The response should be the complete listing below, unchanged.

▼

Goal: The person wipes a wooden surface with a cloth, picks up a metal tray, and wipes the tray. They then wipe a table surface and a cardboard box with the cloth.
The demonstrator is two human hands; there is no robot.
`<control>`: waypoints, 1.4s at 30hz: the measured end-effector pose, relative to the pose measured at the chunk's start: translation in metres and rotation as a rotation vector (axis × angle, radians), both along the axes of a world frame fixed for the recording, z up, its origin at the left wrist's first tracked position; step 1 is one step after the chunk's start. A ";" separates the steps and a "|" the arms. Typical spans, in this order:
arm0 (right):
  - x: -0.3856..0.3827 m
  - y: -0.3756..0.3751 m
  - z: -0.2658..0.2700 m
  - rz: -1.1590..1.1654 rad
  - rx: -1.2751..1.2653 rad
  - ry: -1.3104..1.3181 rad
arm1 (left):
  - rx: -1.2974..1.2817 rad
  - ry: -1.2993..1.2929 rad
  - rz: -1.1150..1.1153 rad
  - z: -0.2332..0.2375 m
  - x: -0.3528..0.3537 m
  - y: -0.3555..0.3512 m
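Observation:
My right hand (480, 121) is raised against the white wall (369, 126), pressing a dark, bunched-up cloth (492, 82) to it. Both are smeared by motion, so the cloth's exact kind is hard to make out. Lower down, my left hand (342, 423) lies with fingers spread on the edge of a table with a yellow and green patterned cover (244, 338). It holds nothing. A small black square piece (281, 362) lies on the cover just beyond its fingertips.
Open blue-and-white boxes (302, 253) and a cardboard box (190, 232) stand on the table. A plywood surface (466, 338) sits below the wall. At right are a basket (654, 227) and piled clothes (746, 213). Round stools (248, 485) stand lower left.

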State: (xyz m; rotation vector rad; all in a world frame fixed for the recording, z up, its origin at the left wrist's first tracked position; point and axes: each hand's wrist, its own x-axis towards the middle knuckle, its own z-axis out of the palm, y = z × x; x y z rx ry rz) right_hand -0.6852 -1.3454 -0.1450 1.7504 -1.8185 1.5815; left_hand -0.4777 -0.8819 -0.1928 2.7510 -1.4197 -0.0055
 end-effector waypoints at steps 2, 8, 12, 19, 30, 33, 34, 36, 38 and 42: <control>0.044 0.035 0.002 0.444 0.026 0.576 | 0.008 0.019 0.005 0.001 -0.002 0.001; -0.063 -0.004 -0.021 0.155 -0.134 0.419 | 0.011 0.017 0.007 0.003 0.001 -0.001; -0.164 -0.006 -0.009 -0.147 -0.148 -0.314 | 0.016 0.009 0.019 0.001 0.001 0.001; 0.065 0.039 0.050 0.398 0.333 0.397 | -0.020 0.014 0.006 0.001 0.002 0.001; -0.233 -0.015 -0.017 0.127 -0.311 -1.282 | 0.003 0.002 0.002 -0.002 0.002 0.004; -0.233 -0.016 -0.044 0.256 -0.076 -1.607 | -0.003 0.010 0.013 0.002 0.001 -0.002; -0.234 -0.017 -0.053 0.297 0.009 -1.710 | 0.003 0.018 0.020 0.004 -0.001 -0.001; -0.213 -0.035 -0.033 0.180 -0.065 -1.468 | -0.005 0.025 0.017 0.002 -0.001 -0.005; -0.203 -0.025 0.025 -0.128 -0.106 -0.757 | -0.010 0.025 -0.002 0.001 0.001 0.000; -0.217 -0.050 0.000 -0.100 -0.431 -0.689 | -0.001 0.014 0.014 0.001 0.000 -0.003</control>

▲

_ANSWER TO THIS EXERCISE:_
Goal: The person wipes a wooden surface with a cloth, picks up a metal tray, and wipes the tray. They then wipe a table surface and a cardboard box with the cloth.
The demonstrator is two human hands; there is no robot.
`<control>`: waypoints, 1.4s at 30hz: the measured end-effector pose, relative to the pose measured at the chunk's start: translation in metres and rotation as a rotation vector (axis × angle, radians), both along the axes of a world frame fixed for the recording, z up, its origin at the left wrist's first tracked position; step 1 is one step after the chunk's start. A ";" separates the steps and a "|" the arms. Typical spans, in this order:
arm0 (right):
  - x: -0.3856..0.3827 m
  - y: -0.3756..0.3751 m
  - z: -0.2658..0.2700 m
  - rz: -1.1590..1.1654 rad
  - rx: -1.2751..1.2653 rad
  - ry: -1.3104..1.3181 rad
arm1 (left):
  - rx: -1.2974..1.2817 rad
  - ry: -1.2993..1.2929 rad
  - rz: -1.1150..1.1153 rad
  - z: -0.2332..0.2375 m
  - x: -0.3528..0.3537 m
  - y: -0.3555..0.3512 m
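Observation:
My right hand (480, 121) is raised against the white wall (369, 126), pressing a dark, bunched-up cloth (492, 82) to it. Both are smeared by motion, so the cloth's exact kind is hard to make out. Lower down, my left hand (342, 423) lies with fingers spread on the edge of a table with a yellow and green patterned cover (244, 338). It holds nothing. A small black square piece (281, 362) lies on the cover just beyond its fingertips.
Open blue-and-white boxes (302, 253) and a cardboard box (190, 232) stand on the table. A plywood surface (466, 338) sits below the wall. At right are a basket (654, 227) and piled clothes (746, 213). Round stools (248, 485) stand lower left.
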
State: (xyz m; rotation vector rad; all in a world frame fixed for the recording, z up, its origin at the left wrist's first tracked position; point and axes: each hand's wrist, its own x-axis towards the middle knuckle, its own z-axis out of the palm, y = z × x; x y z rx ry rz) right_hand -0.6852 -1.3454 -0.1450 1.7504 -1.8185 1.5815; left_hand -0.4777 -0.8819 -0.1928 2.7510 -1.4197 -0.0055
 end-effector waypoints at steps 2, 8, 12, 19, 30, 33, 34, 36, 38 and 42: <control>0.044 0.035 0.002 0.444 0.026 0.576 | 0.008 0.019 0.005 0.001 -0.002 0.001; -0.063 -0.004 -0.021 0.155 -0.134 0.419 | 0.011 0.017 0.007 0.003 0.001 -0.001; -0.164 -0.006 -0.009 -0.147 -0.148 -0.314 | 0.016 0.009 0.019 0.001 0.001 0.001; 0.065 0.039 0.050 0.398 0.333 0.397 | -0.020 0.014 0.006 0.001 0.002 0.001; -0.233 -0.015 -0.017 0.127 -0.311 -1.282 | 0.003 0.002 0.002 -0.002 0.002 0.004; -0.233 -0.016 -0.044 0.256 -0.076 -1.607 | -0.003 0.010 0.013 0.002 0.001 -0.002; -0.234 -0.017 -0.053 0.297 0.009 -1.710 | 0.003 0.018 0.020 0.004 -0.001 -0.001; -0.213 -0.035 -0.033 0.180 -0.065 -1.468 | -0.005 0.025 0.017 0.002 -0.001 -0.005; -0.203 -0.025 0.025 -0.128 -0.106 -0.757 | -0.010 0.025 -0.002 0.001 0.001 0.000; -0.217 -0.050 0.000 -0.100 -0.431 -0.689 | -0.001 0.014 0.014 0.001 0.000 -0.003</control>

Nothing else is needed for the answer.